Gallery of RIP induced Conformational Changes
One of the powerful features of RIP is that it can induce large conformational changes simply by perturbing a single sidechain. These motions are generated without the need for applying any kind of constraints at all.
For experienced MD simulators: the background fluctuations may seem rather large! This is because proteins in implicit solvent models experience no viscosity as there are no water molecules to slow down the motions.
The ATP binding loop of HSP90
HSP90 is the most common known chaperone and interacts with more proteins than any other chaperone. HSP90 functions as a elaborate machine pivoting across a dimer interface. This motion is modulated by ATP where the N-terminal domain binds ATP through a huge loop. This loop is known to undergo large conformational changes as it has been crystallized in many different conformations. Applying RIP to a residue on the ATP-binding loop, we can induce the loop to move several Åstroms of motion. (flexibility analysis of N-terminal domain of HSP90).
The Ligand-Binding Loop of Triosephosphate Isomerase
Triosephosphate Isomerase (TIM) is a classic β-barrel domain. This fold provides a sturdy scaffold for many catalytic reactions as the middle of the barrel forms a great catalytic site where sidechains have easy access to the ligand. As well, TIM has a very well- characterized loop that undergoes 6 to 7 Ångstroms of motion to bind the ligand, which is crucial for catalysis. Here we induce a large conformational change in the loop by applying RIP to a neighboring glutamate. (flexibility analysis of the open conformation of TIM).
The Zinc-Finger Mimic Falling Apart
This classic artificially-designed protein, designed in the laboratory of Stephen Mayo, folds into the classic zinc finger motif without the need for any zinc ions at all! It is an extremely small protein of 28 amino acids. If RIP is applied to a key residue in the hydrophobic core, the protein falls apart. (flexibility analysis of zinc-finger mimic).
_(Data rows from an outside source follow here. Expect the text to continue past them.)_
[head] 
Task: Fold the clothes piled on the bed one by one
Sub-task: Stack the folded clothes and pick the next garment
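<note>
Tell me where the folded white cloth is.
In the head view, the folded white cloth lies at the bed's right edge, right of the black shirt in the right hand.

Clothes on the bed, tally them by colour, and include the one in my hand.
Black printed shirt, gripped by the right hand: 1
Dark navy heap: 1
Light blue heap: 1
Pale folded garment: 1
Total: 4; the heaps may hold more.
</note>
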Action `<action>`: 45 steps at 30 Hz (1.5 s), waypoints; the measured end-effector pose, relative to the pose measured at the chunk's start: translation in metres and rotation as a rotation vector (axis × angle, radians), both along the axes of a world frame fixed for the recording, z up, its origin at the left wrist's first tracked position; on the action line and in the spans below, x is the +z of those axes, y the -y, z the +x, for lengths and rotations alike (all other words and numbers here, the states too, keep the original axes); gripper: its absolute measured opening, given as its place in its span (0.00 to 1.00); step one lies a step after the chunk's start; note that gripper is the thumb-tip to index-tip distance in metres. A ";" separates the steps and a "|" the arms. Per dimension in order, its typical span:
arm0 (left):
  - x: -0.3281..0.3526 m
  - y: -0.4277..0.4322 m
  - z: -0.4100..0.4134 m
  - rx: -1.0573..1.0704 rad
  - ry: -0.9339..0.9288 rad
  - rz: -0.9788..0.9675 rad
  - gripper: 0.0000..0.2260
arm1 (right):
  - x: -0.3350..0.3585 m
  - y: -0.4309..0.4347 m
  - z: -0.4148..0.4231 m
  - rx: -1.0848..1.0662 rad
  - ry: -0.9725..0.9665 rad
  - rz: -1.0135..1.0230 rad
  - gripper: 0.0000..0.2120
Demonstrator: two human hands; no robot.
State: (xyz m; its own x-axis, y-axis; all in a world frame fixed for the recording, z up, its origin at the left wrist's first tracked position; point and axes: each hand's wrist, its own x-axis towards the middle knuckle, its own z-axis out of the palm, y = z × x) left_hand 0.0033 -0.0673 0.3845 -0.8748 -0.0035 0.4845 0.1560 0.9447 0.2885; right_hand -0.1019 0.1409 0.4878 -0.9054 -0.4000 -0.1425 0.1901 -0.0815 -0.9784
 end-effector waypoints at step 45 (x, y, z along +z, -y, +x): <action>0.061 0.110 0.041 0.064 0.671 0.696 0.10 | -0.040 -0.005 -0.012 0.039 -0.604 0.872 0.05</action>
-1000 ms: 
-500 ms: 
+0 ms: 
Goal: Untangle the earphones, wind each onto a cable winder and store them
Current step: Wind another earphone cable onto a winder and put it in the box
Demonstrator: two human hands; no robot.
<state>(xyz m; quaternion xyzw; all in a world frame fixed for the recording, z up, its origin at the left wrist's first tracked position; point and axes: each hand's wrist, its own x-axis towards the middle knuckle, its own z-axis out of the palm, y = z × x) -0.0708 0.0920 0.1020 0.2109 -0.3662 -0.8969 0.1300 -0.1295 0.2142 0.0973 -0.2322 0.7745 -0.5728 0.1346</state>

Allosteric Helix-12 of the Ligand-Binding Domain of the Estrogen Receptor
The Estrogen Receptor is a complex machine that triggers large-scale nuclear activity upon binding of Estrogen in the ligand-binding domain. Binding of ligand involves the closing of Helix-12 over the ligand. In vivo, it appears that HSP90 is needed to keep Helix-12 from closing onto the ligand-binding site when the site is empty. In this simulation starting from the closed conformation of the protein, applying RIP to a highly conserved Trp knocks out the entire Helix-12, which is otherwise well-bound to the protein. (flexibility analysis of the ligand-binding domain of ER).
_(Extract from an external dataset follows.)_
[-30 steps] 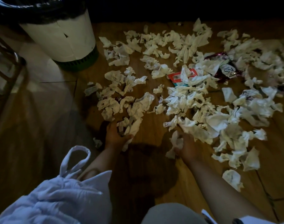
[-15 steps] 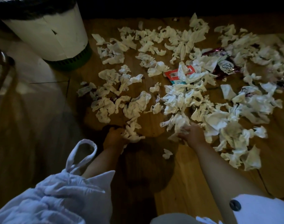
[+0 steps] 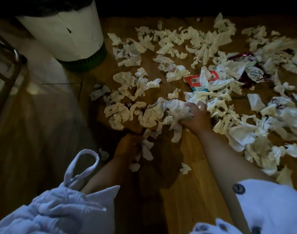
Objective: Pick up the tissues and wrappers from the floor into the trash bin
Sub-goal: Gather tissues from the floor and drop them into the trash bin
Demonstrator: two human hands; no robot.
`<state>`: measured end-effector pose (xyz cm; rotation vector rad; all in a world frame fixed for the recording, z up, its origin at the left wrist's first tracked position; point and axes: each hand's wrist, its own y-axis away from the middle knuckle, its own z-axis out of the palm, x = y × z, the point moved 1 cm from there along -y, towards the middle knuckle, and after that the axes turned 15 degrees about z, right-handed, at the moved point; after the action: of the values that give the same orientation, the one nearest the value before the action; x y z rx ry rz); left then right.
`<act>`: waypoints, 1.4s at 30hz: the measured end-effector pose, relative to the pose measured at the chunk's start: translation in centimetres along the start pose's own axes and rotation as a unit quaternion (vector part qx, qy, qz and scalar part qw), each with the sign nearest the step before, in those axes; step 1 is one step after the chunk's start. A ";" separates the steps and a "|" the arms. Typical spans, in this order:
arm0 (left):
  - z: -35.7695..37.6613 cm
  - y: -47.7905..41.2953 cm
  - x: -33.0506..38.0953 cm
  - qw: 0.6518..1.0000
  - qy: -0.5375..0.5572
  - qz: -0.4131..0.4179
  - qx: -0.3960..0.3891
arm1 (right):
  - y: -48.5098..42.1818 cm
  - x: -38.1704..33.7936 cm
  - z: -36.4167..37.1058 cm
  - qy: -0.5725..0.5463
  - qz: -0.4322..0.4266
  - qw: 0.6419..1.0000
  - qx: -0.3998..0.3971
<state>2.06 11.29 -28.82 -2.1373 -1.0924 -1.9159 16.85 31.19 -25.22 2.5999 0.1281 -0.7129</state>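
Crumpled white tissues [image 3: 203, 46] lie scattered over the wooden floor, from the middle to the far right. Among them are a red and white wrapper [image 3: 194, 81] and a dark purple wrapper [image 3: 253, 74]. My right hand [image 3: 197, 118] is closed on a bunch of tissues [image 3: 177, 114] in the middle of the heap. My left hand [image 3: 127, 146] sits lower and nearer, closed around a few tissues [image 3: 146, 147] that hang from it. The white trash bin [image 3: 65, 34] with a black liner and green base stands at the upper left.
A metal chair frame [image 3: 8, 65] stands at the far left edge. A white cloth bag with a loop handle [image 3: 81, 164] hangs near my left arm. Small stray tissues [image 3: 184, 168] lie on the bare floor between my arms.
My right hand has moved forward and left into the heap and gathered a larger bunch of tissues. My left hand has stayed low, still closed on its tissues.
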 end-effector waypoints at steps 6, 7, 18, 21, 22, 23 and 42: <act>-4.7 -2.9 2.8 0.972 -0.156 0.094 0.148 | -1.3 -2.2 0.8 0.072 0.026 0.991 -0.111; -5.5 -3.7 2.9 0.974 -0.150 0.072 0.153 | -1.0 -2.5 1.2 0.082 0.017 0.990 -0.112; -5.8 -5.1 1.6 0.981 -0.180 0.021 0.072 | 1.1 -2.3 2.8 -0.080 0.060 0.985 -0.143; -6.8 -5.4 1.5 0.986 -0.150 0.011 0.071 | 1.0 -2.6 2.5 -0.116 0.099 0.968 -0.201; -7.2 -5.3 1.7 0.986 -0.144 0.012 0.078 | 1.1 -2.7 2.5 -0.097 0.101 0.963 -0.230; -7.6 -5.2 1.7 0.987 -0.136 0.014 0.083 | 1.3 -2.9 2.5 -0.073 0.114 0.956 -0.261; -9.4 -2.4 4.3 0.994 -0.032 -0.042 0.097 | 6.0 -8.0 4.9 -0.131 0.156 0.973 -0.106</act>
<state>-7.27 10.36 -23.89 -2.0903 -1.3411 -1.7038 8.91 23.92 -22.66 2.2301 -0.2672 -0.8642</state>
The Flexible Helices of the PDZ domain of Protein Tyrosine Phosphotase
The PDZ domain is a common structural domain. It possesses several well-defined protein-protein interaction surfaces and a canonical C-terminus/peptide binding cleft along the groove of the major α-helix. Many scaffold proteins consists of a string of PDZ domains that make use of these protein interaction sites to assemble related proteins together. Once thought to be passive, it is now known that certain PDZ domains undergo allostery, such as the second domain of Protein Tyrosine Phosphatase. NMR studies suggests that both helices in this protein are mobile until ligand binds. Presumably, rigidification of these α-helices activates the protein-protein interaction surfaces defined by the α-helices. In this example, a RIP perturbation near the peptide-binding site kicks out the smaller α-helix, demonstrating the extreme flexibility of this α-helix. (flexibility analysis of 2nd PDZ domain of PTP).
The Exaggeration of Electrostatics
One of the down sides of using implicit solvent force-fields is that electrostatics on the surface of the protein are over-exaggerated. In this example, a lysine along an α-helix forms a strong temporary salt-bridge with a glutamic acid that shakes out the whole helix.